● **Exercise goal**:
Take every line from the records below that includes the word "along".

** Opening Data under study block **

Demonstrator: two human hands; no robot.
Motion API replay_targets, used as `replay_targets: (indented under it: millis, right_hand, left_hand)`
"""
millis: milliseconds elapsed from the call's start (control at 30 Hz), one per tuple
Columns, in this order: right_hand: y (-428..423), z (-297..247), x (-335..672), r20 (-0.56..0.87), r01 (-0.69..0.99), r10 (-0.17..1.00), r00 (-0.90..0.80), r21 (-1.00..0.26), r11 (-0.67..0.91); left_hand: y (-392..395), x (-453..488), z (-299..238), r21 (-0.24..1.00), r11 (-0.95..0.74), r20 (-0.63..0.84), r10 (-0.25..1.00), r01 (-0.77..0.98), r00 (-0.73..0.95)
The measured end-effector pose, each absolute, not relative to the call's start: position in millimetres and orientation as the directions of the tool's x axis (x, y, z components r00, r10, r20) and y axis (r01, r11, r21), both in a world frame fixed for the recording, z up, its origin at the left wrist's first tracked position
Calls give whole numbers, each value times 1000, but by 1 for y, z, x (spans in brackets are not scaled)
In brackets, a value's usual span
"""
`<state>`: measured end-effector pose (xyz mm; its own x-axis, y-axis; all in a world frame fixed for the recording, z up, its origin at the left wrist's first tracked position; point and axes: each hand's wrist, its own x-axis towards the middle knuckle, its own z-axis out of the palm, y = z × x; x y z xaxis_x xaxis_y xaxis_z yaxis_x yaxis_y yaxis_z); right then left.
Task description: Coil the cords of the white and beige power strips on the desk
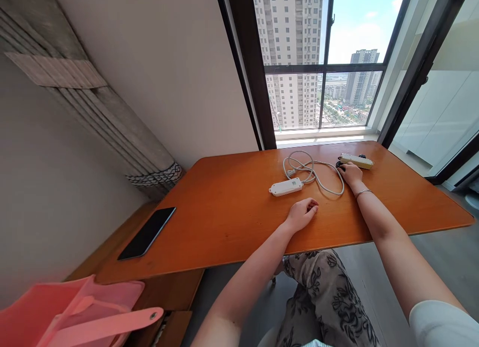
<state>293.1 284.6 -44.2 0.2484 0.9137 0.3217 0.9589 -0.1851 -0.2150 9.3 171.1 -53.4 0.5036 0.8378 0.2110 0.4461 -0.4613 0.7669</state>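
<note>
My left hand [302,214] rests on the wooden table near its front edge. Its fingers are curled in, and nothing shows in them. Just beyond it lies a white power strip [286,187], whose white cord [318,180] loops loosely across the tabletop to a white plug [291,173]. My right hand [352,173] reaches farther back, with its fingers closed at a small black cord or plug [339,164]. Right beside those fingers is a second, yellowish power strip [356,161], with another black piece behind it. The fingertips are partly hidden.
The orange-brown table [224,222] has a rounded edge. A dark tablet [147,232] lies at its left end. Pink bins [108,324] with a handle stand at the lower left. Behind are a window [325,68] and a tied grey curtain [123,122].
</note>
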Motion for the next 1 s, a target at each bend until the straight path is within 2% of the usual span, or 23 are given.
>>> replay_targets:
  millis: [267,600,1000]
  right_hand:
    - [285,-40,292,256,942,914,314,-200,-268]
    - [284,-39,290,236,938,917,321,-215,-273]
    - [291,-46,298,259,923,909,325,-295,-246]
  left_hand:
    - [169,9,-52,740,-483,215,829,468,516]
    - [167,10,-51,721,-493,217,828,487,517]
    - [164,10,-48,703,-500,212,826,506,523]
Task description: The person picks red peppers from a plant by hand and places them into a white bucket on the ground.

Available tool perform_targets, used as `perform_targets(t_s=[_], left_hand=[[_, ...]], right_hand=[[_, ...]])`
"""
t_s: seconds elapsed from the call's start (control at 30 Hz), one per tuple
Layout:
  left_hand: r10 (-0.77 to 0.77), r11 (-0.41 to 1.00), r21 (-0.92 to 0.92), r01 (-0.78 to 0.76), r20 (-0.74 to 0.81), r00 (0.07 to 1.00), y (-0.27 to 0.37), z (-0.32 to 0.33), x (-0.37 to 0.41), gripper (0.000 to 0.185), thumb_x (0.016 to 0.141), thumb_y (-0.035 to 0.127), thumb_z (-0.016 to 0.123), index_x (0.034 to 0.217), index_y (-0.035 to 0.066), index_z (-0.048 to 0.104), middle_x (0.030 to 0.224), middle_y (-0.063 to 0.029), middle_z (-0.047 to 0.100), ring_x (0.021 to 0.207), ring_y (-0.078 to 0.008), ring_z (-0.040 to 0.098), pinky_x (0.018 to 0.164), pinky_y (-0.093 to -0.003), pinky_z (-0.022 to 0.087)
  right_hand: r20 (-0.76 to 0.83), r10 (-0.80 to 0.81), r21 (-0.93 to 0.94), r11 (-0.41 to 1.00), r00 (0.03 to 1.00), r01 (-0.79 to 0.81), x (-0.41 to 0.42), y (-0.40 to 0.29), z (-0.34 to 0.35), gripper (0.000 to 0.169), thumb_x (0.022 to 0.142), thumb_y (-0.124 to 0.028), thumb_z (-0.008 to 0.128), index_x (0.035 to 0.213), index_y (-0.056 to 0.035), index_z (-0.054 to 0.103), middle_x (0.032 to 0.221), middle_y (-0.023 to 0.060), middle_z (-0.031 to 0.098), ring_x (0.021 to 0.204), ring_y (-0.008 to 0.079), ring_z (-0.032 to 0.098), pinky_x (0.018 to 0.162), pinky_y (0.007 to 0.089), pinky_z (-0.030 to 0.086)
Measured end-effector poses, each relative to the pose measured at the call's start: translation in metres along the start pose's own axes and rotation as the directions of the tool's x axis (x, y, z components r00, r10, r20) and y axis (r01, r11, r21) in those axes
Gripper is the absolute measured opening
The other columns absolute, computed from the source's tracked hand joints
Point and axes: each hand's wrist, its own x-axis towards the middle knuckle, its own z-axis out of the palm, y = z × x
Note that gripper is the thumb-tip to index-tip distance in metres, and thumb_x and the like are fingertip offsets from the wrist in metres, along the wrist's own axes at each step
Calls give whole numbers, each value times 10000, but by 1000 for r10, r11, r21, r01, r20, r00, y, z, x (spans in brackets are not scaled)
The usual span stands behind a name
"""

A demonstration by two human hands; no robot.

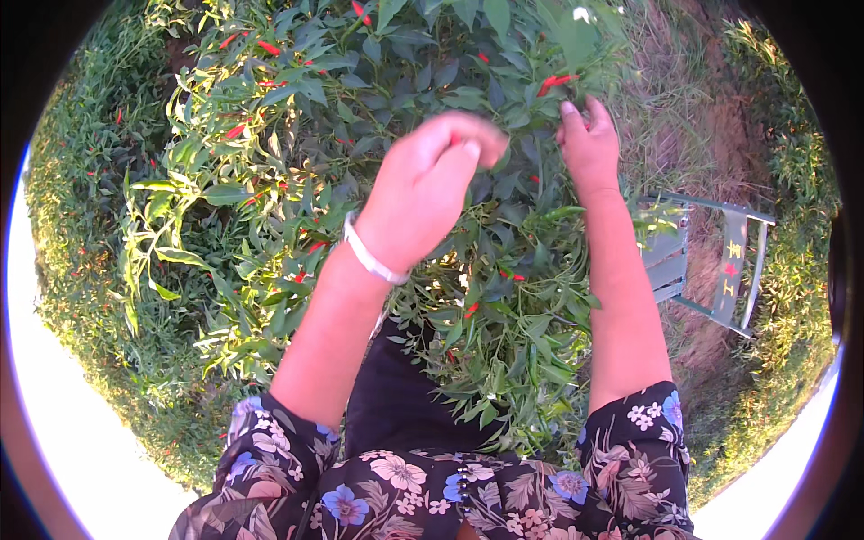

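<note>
My left hand (422,192), with a white bracelet (371,255) at the wrist, is raised over a chili pepper plant (432,74). Its fingers are curled and blurred, and a bit of red chili pepper (457,139) shows between thumb and forefinger. At the plant's right side, my right hand (591,148) has thumb and fingers drawn together among the leaves, with a sliver of red in its grip. Just above its fingertips hang red chili peppers (556,84). Leaves partly hide the right fingertips and whatever stem they touch.
A green metal-framed folding stool (732,263), bearing writing and a red star, stands on the soil path (709,351) at right. Leafy branches (513,337) press against my dark trousers (391,398). More pepper plants (88,223) grow at left, and another row (796,202) lines the far right.
</note>
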Motion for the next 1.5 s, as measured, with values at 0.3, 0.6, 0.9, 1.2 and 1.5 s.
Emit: perform_targets(t_s=[0.3,0.6,0.9,1.2,1.5], left_hand=[[-30,532,846,-18,40,999,-10,38,95,323,881,330,594,1012,41,657,881,-190,660,826,-374,619,721,-451,478],[-8,617,786,-22,35,999,-32,51,105,381,846,362,646,739,1,595,683,-186,593,657,-369,543,637,-430,450],[-107,881,449,151,-121,987,-44,82,36,318,841,267,683,728,-18,597,579,-138,567,506,-193,473,536,-353,425],[-147,923,330,197,-170,974,-40,91,-20,233,858,210,666,805,-12,620,567,-75,506,519,-143,423,517,-317,380],[-504,780,-457,428,-51,862,-4,55,-49,189,919,195,639,999,24,636,641,87,467,492,-1,347,444,-182,256]], right_hand=[[30,-146,43,989,989,145,-13,-7,15,287,908,-150,604,1156,-6,620,739,9,614,619,73,517,584,243,455],[107,79,159,983,991,-95,-38,-2,9,181,932,-167,587,1009,-10,630,699,32,596,597,91,521,567,265,444],[-36,-75,68,995,997,77,-44,0,-11,239,874,-203,669,1013,-11,644,817,63,655,698,116,560,667,284,481],[321,260,367,853,911,-373,-80,3,-49,134,921,-193,595,927,-59,591,621,-33,480,510,64,398,471,242,340],[444,267,554,668,855,-497,-111,16,-49,132,936,-206,558,964,-77,567,560,-29,411,446,78,343,437,243,298]])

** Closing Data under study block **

● **Written answer**:
Measured end-effector poses, each relative to the pose measured at the call's start: translation in metres along the start pose's own axes and rotation as the directions of the tool's x axis (x, y, z components r00, r10, r20) and y axis (r01, r11, r21) in those axes
Note that gripper is the thumb-tip to index-tip distance in metres, and thumb_x and the like are fingertip offsets from the wrist in metres, along the wrist's own axes at each step

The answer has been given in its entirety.